In its special report submitted in February, the panel notes: "Since the submission of the panel’s third report to the court, Sassa has not provided the panel with any evidence that it has begun the process of auditing its existing cash payments, a process that the panel has recommended in its previous reports to the court."

Had it taken account of the expert panel’s recommendations and conclusions, Sassa would not now be imperilling the receipt of social grants by cash beneficiaries.

Bengu writes in her most recent affidavit to the court that it occurs to her only "now that even though Sassa has embarked on a procurement process to appoint a cash payments service provider to continue with cash payments beyond a six-month extension, it is still important for the long term to develop a contingency plan in case the tender process is challenged". Or, as anyone familiar with Sassa tender processes might say, in case deadlines are not met or the tender is otherwise unsuccessful.

But Sassa’s delinquent and obstructive approach means that now, in the face of the court’s obvious and entirely justified frustration, it flails about attempting to produce hasty, ill-considered plans that, far from alleviating the plight of social grant beneficiaries, are likely to further compromise them.

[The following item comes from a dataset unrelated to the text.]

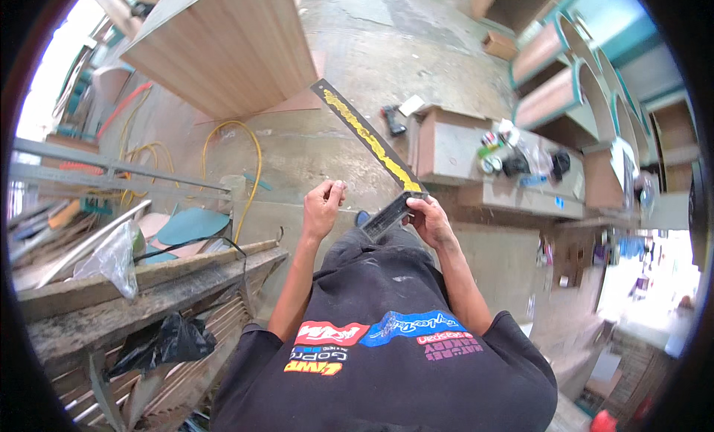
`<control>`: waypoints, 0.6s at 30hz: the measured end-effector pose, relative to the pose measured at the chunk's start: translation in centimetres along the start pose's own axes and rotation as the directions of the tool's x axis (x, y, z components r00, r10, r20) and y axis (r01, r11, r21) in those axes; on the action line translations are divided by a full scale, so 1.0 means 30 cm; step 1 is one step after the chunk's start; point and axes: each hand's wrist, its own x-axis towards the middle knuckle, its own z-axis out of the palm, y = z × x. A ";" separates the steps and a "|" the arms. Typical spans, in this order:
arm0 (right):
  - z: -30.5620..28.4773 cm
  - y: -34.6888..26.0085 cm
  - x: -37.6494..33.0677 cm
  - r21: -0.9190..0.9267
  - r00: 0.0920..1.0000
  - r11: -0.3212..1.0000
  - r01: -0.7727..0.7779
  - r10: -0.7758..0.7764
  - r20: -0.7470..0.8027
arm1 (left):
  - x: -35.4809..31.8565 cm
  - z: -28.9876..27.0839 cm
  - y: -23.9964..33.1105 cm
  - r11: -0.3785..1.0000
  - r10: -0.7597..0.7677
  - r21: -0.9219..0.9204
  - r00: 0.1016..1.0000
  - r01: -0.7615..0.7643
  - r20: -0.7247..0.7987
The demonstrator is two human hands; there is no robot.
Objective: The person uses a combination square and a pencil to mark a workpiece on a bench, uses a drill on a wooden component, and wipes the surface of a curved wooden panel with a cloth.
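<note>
My right hand [431,222] grips a black carpenter's square [383,160] near its corner, thumb on top. Its long blade carries a rough yellow stripe and reaches away to the far left, its tip next to a wooden cabinet [223,52] in the picture. The shorter black leg points back toward my body. To the left of the square my left hand [323,209] is raised and closed, thumb pressed against curled fingers. Whatever it may hold is hidden. It does not touch the square.
A cordless drill [393,120] lies on the concrete floor. Right of it, bottles and plastic bags lie on a low cabinet [454,145]. A yellow hose [256,145] loops at left, behind a worn wooden bench [156,294] with offcuts. Curved, teal-edged shelves [547,104] stand far right.
</note>
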 end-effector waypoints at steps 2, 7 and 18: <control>0.022 -0.001 0.153 0.089 0.997 0.995 -0.054 0.049 0.053 | 0.129 -0.041 0.012 0.985 -0.034 -0.171 0.995 0.017 -0.093; 0.202 -0.050 0.514 -0.082 0.922 0.967 -0.242 0.255 0.290 | 0.360 -0.209 0.078 0.864 -0.204 -0.499 0.951 0.063 -0.233; 0.688 0.024 1.308 -0.514 0.645 0.803 -0.301 0.569 0.510 | 0.831 -0.587 -0.033 0.671 -0.284 -0.705 0.798 -0.231 -0.531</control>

For example, in referencing the limited extent of Sassa’s planning, Bengu explains to the court that "it has been established that approximately 53% of the cash paypoints are within 5km of a post office outlet".

She goes on that the remaining 47% of grant beneficiaries "will be classified into those who have [an] active PIN and those who utilise only biometrics to access their grants".

But Sassa and Bengu appear to be making an obvious error, conflating the number of actual paypoints that are outside the 5km radius of post offices (47%) with the number of social grant recipients who will not be able to access post offices within 5km of existing cash paypoints.

Sassa and Bengu seem not to appreciate that an audit of the geographical location of post offices is not an audit of the actual number of cash beneficiaries of social grants.

Time and again the recommendations, which would have averted this crisis, have been ignored

The limited planning put before the court by Bengu also fails to take account of the expert panel’s observation that "it seems that not all rural post offices [even those in proximity to an existing cash paypoint] are suitable and that the figure of 1-million beneficiaries [of the estimated existing 2.8-million cash recipients] receiving cash payouts at the post office was one of the unrealised heroic assumptions National Treasury had warned of when the service agreement was signed".

These flawed premises inspire no confidence that Sassa’s planning in the future is likely to be any better than it has been in the past. And so it is fair to say that no one should be taking any assurance from Sassa or Bengu’s representations: not the court, not social grant recipients and not the general public.

Sassa simply does not have the skills or expertise to undertake the planning and logistical arrangements required to transition from dependence on Cash Paymaster Services.

But the court gave it skills and expertise in the form of the expert panel. Time and again, the panel’s recommendations, which would have averted this crisis, have been ignored.

That does not just speak to incapacity. It speaks of disdain and contempt.